No Rio de Janeiro dos dias de hoje, a jovem Alice, uma estudante universitária de cabelo azul, recebe a visita inesperada de uma tia de Pernambuco. Entre as “coisas típicas lá do Norte”, que a mulher mais velha oferece como “lembrancinhas” a Alice e sua mãe, chega uma relíquia de família: um véu de missa que pertenceu a uma antepassada rendeira e que, no cumprimento da tradição, deve ser transmitido à mulher mais jovem da família. Para a personalidade feminista de Alice, aquele véu é anacrónico, mas tal perspectiva muda quando se descobre que contém uma mensagem escondida, cuja compreensão obriga a viajar até à pequena cidade pernambucana de Bom Retiro, no ano 1918. Através da alternância cronológica entre estes dois tempos, a autora brasileira Angélica Lopes conta-nos, em “A Maldição das Flores” (Singular, 2004), a história de sete gerações de mulheres e da forma como a renda transformou várias vidas.
Flores é aqui um nome de família, um apelido de origem popular, herdado do jardim florido de uma casa habitada por mulheres que vivem sob o estigma de uma maldição cigana, a qual determina que todos os homens que se juntem à família, por casamento ou nascimento, não tardem a partir, de uma forma ou de outra. É na casa das Flores que se reúne o grupo local de rendeiras. A renda, que outrora era apenas um passatempo para as tardes quentes, tornou-se uma fonte de rendimento importante, a partir do momento em que uma peça chegou à capital e recolheu a admiração de damas de boas famílias, que começaram a fazer encomendas. Até então, o dinheiro era um assunto exclusivo de homens – maridos, pais ou irmãos, que trabalhavam a terra e cuidavam do gado, para quem as mulheres eram “apenas quem lhes tirava a mesa ou quem ordenava que outras mulheres lhes tirassem a mesa”. Neste mundo, onde o lugar das mulheres é determinado pelo sobrenome dos homens, registado nas certidões de nascimento e casamento delas, Inês Flores – membro de uma família de mulheres que aprenderam a viver sem homens – compromete-se a ajudar a amiga Eugénia, obrigada a casar, aos 15 anos, com o Coronel Aristeu, “chefe político e homem mais poderoso da cidade de Bom Retiro e arredores”.
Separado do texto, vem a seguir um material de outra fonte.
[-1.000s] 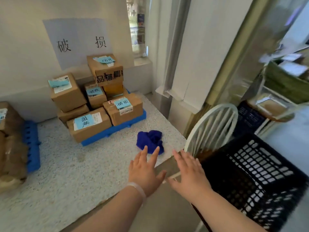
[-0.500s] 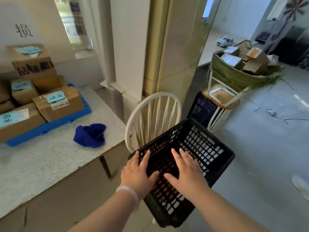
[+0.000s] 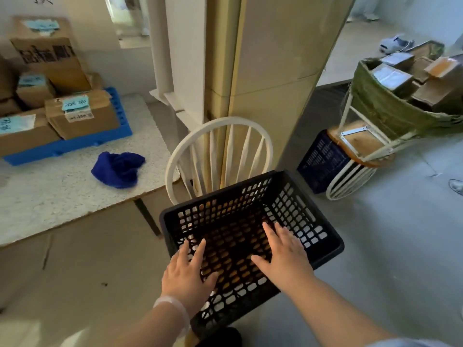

Para o coronel, Eugénia é a peça substituta para aquela que faltava na engrenagem da sua vida desde a morte da esposa anterior. Para os pais dela, a união é fonte de prestígio. Para a própria, cuja vontade não é considerada relevante, o casamento é um pesadelo do qual pretende escapar. Por isso, concebe um código com pontos de renda aparentemente aleatórios, para comunicar com Inês e outras potenciais aliadas, redigindo um pedido de ajuda que perdurará no tempo, e cujo desenlace Alice – tal como os leitores – se empenhará em desvendar.
Entre capítulos que se sucedem como se quisessem ilustrar que “a vida é como uma renda”, na qual os eventos se entrelaçam, narra-se a empolgante luta pela liberdade de uma sororidade unida por fios invisíveis, bem como a força das suas vitórias, ainda que algumas nasçam de derrotas.